« NOMMER » Mouvement ontologisant
Jean-Michel Atlani


Afin de préciser la position du thérapeute chercheur ontologique, il m’importe, à l'occasion de ce colloque, de me placer du point de vue de son silence intérieurement actif, pour explorer l'émergence, à certains moments, d'une parole habitée qui fait place à son être et à l'être de l'autre en le nommant.
Le mouvement qu’on pourrait dire « ontologisant » qui est le nôtre, nous implique d’abord en tant que personne singulière, plus qu’en tant que thérapeute, dans une recherche et un apprentissage permanents de soi par les vécus éveillés à l’occasion d’un autre, le client, le patient, en individuel ou en groupe. Cette implication personnelle, est faite de toutes nos réactions, nos compréhensions relatives, autant que de nos incompréhensions, notre écoute subjective, non technique et non interprétante, que ce soit en individuel où en groupe. Cette implication-même nous laisse d’abord dans un vide, un silence, parfois un désarroi, tous vécus que nous avons à assumer en tant que tels, comme étant nous-même éveillé par un autre.
Cette présence à soi en même temps qu’à l’autre, cette qualité de présence, nous amène à vivre l’expérience de ne pas savoir l’autre ni nous-même. Cette expérience d’être soi-même éveillé, touché, gêné, réactif, voire parfois connivent à l’occasion de cet autre ouvre à un espace de vécus de toutes sortes. C’est en laissant toute expérience se faire en soi comme c’est que, peu à peu, émerge un entendement, faisant place à l’autre autant qu’à soi même.

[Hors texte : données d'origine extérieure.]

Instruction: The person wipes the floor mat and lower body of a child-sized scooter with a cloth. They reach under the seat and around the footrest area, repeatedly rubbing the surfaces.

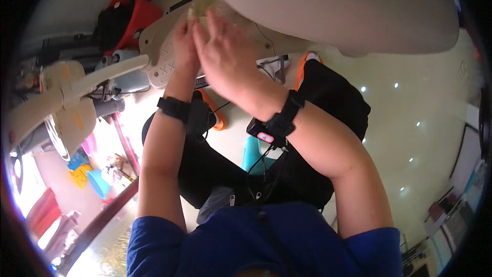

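Observation:
My left hand (pixel 187 44) and my right hand (pixel 226 48) are close together over the beige footboard (pixel 163 52) of what looks like an electric scooter. A blurred, pale yellow-green piece (pixel 206 4) shows at the fingertips; its material cannot be told. The curled fingers of my left hand seem to pinch its near edge. My right hand lies against it with fingers stretched out, and its grip is hidden by blur and by the back of the hand. Black straps with small devices (pixel 267 132) circle both wrists.
The scooter's beige seat (pixel 346 7) overhangs at upper right; its steering column (pixel 107 71) stands left. A red bin (pixel 144 17) with black contents is behind. Between my legs is a turquoise stool edge (pixel 253 157), with hanging cables (pixel 265 177). Pale floor (pixel 388 123) extends right.

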The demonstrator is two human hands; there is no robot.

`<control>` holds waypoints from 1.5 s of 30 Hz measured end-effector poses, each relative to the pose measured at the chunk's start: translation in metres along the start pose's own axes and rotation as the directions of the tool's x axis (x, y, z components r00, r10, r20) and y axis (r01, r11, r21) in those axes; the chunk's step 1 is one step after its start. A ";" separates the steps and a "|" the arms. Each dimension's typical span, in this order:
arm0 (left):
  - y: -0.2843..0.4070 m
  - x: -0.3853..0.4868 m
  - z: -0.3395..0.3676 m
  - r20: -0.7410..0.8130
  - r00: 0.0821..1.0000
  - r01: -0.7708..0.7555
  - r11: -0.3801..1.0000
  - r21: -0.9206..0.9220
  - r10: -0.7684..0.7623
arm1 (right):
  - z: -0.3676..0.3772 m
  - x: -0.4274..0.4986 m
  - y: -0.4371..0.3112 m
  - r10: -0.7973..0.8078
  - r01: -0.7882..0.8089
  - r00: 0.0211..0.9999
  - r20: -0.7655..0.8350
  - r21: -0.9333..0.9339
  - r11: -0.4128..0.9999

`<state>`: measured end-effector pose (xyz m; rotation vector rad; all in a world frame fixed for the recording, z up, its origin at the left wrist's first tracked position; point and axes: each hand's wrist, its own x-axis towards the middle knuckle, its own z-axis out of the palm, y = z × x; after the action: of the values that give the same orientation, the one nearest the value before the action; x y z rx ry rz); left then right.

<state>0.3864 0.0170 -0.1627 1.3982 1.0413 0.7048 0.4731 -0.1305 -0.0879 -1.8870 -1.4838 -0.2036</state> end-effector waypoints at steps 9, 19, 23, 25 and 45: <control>0.003 0.047 0.110 0.404 0.858 -0.476 0.190 0.859 0.318 | -0.023 -0.027 -0.020 0.108 0.104 0.624 0.774 -0.219 0.970; -0.029 -0.056 0.115 0.807 0.589 -0.808 0.026 0.589 0.045 | -0.022 -0.048 -0.031 -0.205 0.309 0.266 0.942 0.118 0.944; -0.040 -0.061 0.120 0.902 0.403 -0.908 -0.055 0.415 0.154 | -0.022 -0.079 -0.022 -0.349 0.357 0.700 0.623 0.117 0.927; -0.037 -0.052 0.129 0.939 0.317 -0.941 -0.083 0.329 0.137 | -0.027 -0.085 -0.012 -0.332 0.336 0.842 0.425 0.068 0.939; -0.197 -0.034 0.235 0.721 0.407 -0.884 -0.440 0.156 -0.561 | -0.010 -0.010 0.021 -0.056 -0.088 0.864 0.501 0.260 0.962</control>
<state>0.5460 -0.1347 -0.3781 3.2745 -0.3156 -1.3439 0.4917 -0.1464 -0.0956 -1.7964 -1.7242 0.5275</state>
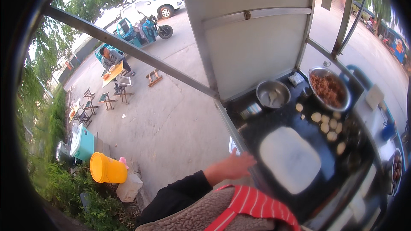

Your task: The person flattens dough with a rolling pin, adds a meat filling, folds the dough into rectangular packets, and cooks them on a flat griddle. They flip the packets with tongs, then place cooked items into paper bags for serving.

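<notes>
My left hand (231, 166) hovers at the near left edge of the black worktop (249, 126), thumb apart from the fingers, with nothing visible in it. Just right of it a flattened, rounded sheet of pale dough (290, 159) lies on the dark surface. My right hand is out of view. Beyond the sheet are several small dough pieces (325, 127). A steel bowl of reddish-brown filling (327, 89) stands at the far right. Farther left, a smaller steel bowl (266, 90) holds a white spoon (273, 97).
A metal frame post (199, 45) and panel (253, 48) border the worktop. A small white packet (296, 79) lies by the bowls. Outside are a yellow bucket (109, 168), a teal cooler box (82, 142), folding stools (107, 101), a person (111, 58) at a low table, and a blue three-wheeler (141, 33).
</notes>
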A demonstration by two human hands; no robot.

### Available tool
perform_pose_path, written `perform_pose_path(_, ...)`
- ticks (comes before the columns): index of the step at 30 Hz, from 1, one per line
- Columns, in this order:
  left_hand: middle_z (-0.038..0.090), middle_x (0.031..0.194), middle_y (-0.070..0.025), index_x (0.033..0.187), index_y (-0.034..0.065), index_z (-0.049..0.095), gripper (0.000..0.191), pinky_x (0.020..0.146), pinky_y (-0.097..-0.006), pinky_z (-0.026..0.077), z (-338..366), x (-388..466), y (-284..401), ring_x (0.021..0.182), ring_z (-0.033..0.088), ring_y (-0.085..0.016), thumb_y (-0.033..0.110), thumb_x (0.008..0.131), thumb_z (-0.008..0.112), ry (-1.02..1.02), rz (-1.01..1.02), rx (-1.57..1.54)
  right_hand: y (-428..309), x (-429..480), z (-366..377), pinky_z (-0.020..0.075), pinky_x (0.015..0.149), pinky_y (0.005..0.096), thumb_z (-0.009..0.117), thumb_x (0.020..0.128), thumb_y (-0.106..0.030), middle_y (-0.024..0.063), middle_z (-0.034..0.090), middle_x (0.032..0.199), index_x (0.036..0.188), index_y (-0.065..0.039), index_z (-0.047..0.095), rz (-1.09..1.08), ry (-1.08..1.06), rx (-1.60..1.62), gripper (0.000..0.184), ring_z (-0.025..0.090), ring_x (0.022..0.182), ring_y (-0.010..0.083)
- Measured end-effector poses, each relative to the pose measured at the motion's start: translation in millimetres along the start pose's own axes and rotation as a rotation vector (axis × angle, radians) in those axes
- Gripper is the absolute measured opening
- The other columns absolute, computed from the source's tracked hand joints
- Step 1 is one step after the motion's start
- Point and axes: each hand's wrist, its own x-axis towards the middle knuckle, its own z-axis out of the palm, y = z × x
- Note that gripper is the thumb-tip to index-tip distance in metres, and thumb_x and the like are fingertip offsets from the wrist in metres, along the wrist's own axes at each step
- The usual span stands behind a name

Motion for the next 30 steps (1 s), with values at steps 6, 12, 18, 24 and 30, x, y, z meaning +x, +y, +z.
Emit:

C’est de ce non savoir, habité comme soi, que peut émerger un silence, une parole faisant place et sens et qui, pour les thérapeutes, est la source de « nommer».
Nommer, qu’est-ce que cette expérience, cette parole qui, advenant en soi, fait place à l’être de l’autre et de soi-même? Qu’est ce que « nommer » ? Avant d’être un acte, cela se fait, se prépare en amont, intérieurement pourrait- on dire, dans le trouble, le non savoir de ce qu’il en est, trouble lié à tout ce qui se dit, et peut sembler s’égarer, en particulier dans le travail en groupe à l’occasion de la prise de parole des uns et des autres.
Alchimie d’un travail qui se fait à bas bruit, d’une écoute qui cherche et se cherche dans l’inconnu, les réactions inattendues des uns et des autres. Ce travail tout intérieur ressemble à la maturation silencieuse autant que puissante d’un germe que l’on ne savait pas être là, expérience métaphorique du végétal, de l’animal, de l’humain, qui petit à petit révèle le chacun de nous-même comme étant l’entier de l’humanité sous sa forme spécifique.
L’acte de nommer nait de cette avancée vers le singulier de chacun, son nom propre. Nommer, étymologiquement c’est dire le nom de quelqu’un témoignant de sa singularité.
Nommer, c’est tenir sans relâche la position et s’ouvrir à la possibilité de cette parole qui nomme. Il ne s’agit pas de chercher, ni de trouver à nommer, mais de se laisser être jusqu’au moment ou ce mode de parole peut advenir. Ce n’est pas que je nomme, ça se nomme en moi, nommer advient comme une jonction entre ce qui est vécu, senti et dit de part et d’autre, et l’avènement d’une parole qui fait place, reconnait , témoigne d’une rencontre et ouvre sur de l’inattendu.
Nommer c’est être là comme c’est en soi et laisser venir, devenir, au delà de toute compréhension intellectuelle, de toute interprétation, une parole d’être à être, faisant place et reconnaissance à ce que chacun est dans sa spécificité. Ce mode de parole qui nomme, ouvrant la porte à être soi comme soi en soi, donne toute sa place à l’autre, le reconnaissant dans ce qu’il est, en toute subjectivité.
Cette ouverture est co-naissance de soi et de l’autre, inattendue et pourtant proche dès lors qu’elle est nommée.
Place est ainsi faite à une ouverture, à une intimité, à une connaissance et une reconnaissance : une co-naissance.
Dans l’acte de nommer, le dérangeant, voire l’insupportable de notre organisation humaine se mue en apprivoisement et ouverture.